"Ah, il est bon!" Interrogé samedi sur la performance du nouveau portier après la victoire contre Strasbourg (1-0), le défenseur Abdou Diallo n'a pas feint son admiration: "Il a fait trois belles parades. C'est rassurant. C'est bien pour lui et ça nous met tous en confiance."

Ce week-end, quand Neymar a délivré le Parc des princes d'un magnifique retourné dans le temps additionnel, le portier international a brillé à sa manière: sa fermeté sur plusieurs occasions lui a valu l'enthousiasme de ses coéquipiers comme des supporters qui ont scandé son nom.

"Pour quelqu'un comme moi, c'est un exemple à suivre. On sait très bien qui il est, quel grand gardien il est", a expliqué le milieu Ander Herrera. "Ce qui m'a le plus frappé, c'est surtout cette volonté de dépassement perpétuel qu'il a. Il a toujours envie de progresser."

S'il est arrivé au dernier jour du mercato, le 2 septembre, "avec beaucoup d'humilité et sans se mettre en avant" (Diallo), Navas n'a pas tardé à faire grandement parler de lui, tant l'attente était énorme sur son poste. Contre le Real, en l'absence des superstars en attaque (Neymar suspendu, Mbappé et Cavani blessés), c'est encore lui qui occupera le coeur des discussions.

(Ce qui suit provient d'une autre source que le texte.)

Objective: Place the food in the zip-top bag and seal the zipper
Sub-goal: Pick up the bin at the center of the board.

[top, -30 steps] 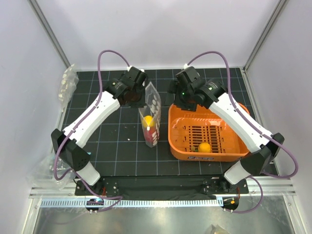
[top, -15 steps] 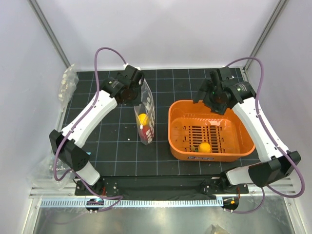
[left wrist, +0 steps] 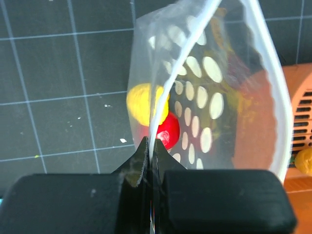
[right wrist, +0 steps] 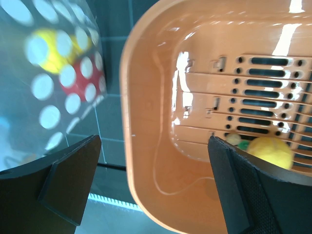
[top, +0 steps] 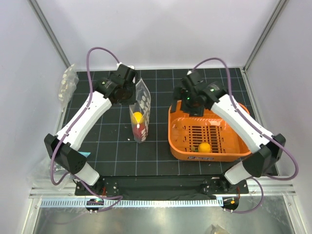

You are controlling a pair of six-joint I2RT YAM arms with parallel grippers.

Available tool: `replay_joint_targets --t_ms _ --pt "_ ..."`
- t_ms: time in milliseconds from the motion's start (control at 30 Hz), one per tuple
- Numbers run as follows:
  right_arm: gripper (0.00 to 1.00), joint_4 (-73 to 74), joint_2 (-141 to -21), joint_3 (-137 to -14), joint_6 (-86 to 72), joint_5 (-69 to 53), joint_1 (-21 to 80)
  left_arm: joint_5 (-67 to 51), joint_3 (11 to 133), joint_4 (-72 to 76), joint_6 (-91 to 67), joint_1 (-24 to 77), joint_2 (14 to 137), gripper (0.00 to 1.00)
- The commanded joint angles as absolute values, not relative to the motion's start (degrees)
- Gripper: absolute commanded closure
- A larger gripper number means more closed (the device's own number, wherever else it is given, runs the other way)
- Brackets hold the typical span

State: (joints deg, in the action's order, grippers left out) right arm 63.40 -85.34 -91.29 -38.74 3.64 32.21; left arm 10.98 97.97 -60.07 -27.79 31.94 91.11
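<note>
Bag (top: 143,97): yellow fruit (top: 137,117) 1, red fruit (top: 138,130) 1 | basket (top: 171,131): orange fruit (top: 204,147) 1

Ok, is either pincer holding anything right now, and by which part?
The left pincer is shut on the zip-top bag, pinching one side of its open top edge. The right pincer is open above the orange basket, holding nothing.

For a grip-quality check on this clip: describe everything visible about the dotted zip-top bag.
The zip-top bag is clear plastic with white dots, held upright over the black mat. The shut left gripper pinches one top edge; the mouth gapes. A yellow fruit and a red fruit sit inside.
</note>
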Motion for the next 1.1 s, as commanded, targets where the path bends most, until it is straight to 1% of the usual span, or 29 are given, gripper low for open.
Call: replay_joint_targets --t_ms 0,400,600,867,900,967,1000,1067 --pt "0.01 60.9 -87.5 -93.5 -40.0 6.1 36.2 11.5 96.8 -59.4 -27.2 30.1 86.7 1.00" --pt "0.07 55.7 -96.1 -92.0 -39.4 9.7 40.1 12.7 92.8 -59.5 -26.8 27.7 81.9 1.00" --pt "0.15 54.3 -98.9 -92.3 -38.6 12.2 40.3 13.1 91.5 -59.5 -26.2 26.7 80.8 1.00" --pt "0.23 53.0 -101.1 -93.3 -36.4 15.0 40.3 13.0 91.9 -59.0 -25.7 26.5 81.2 1.00" --pt "0.29 52.9 -101.1 -93.2 -36.2 15.2 40.3 12.9 91.9 -58.9 -25.6 26.4 81.2 1.00" --pt "0.37 52.6 -101.1 -93.3 -35.6 15.6 40.3 12.9 91.9 -58.7 -25.4 26.3 81.3 1.00" --pt "0.43 52.4 -101.1 -93.3 -35.4 15.7 40.3 12.9 91.9 -58.8 -25.5 26.3 81.3 1.00" --pt "0.49 52.2 -101.2 -93.6 -34.5 16.3 40.3 12.9 91.7 -58.7 -25.4 26.1 81.1 1.00"
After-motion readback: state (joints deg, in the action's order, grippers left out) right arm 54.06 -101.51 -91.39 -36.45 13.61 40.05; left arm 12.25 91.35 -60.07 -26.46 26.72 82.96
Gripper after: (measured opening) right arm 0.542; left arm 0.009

Le Costaricien, sous contrat jusqu'en 2023, est parti pour résoudre un problème récurrent au PSG depuis plusieurs années. Pas convaincu par Alphonse Areola, Gianluigi Buffon et Kevin Trapp, l'entraîneur Thomas Tuchel a préféré repartir d'une page blanche cet été, en confiant les clés de la cage à l'expérimenté trentenaire (32 ans).

Navas "serein"

Quand l'international français a été envoyé en prêt au Real Madrid, Navas, barré par Thibaut Courtois en Espagne, a fait le chemin inverse, avec les bagages pleins de trois Ligues des champions et un nouveau suppléant, l'Espagnol Sergio Rico, venu du Séville FC.

"La possibilité de changer avec Keylor (s'est présentée) et on a décidé (de le faire) pour Keylor, pour sa personnalité. Ce n'était pas une décision facile car j'aime beaucoup Alphonse, il vient du centre de formation", s'est justifié le technicien souabe.

Tuchel a, semble-t-il, apprécié le changement: il a étreint le joueur de ses longs bras alors que celui-ci lui avait simplement tendu sa main, lors de son premier entraînement au Camp des loges, dans des images diffusées par le club.

Si le charme a opéré, à Paris, tout est d'abord une question de résultats: une défaite contre le Real, dès la première journée de Ligue des champions, pourrait vite renvoyer le PSG à ses doutes, avant un déplacement périlleux en Turquie contre Galatasaray.

Face à ses ex-coéquipiers Gareth Bale et Karim Benzema, Navas devra encore prouver qu'il a les épaules pour endosser cette tenue qui a longtemps semblé maudite.

"J'aborde ce match avec calme et l'envie de gagner", a-t-il expliqué après Strasbourg. "Je suis serein. J'ai vécu une période super au Real, mais maintenant je veux entamer un nouveau chapitre de ma carrière ici. Je veux gagner des titres. Avec une mentalité de vainqueur, toujours."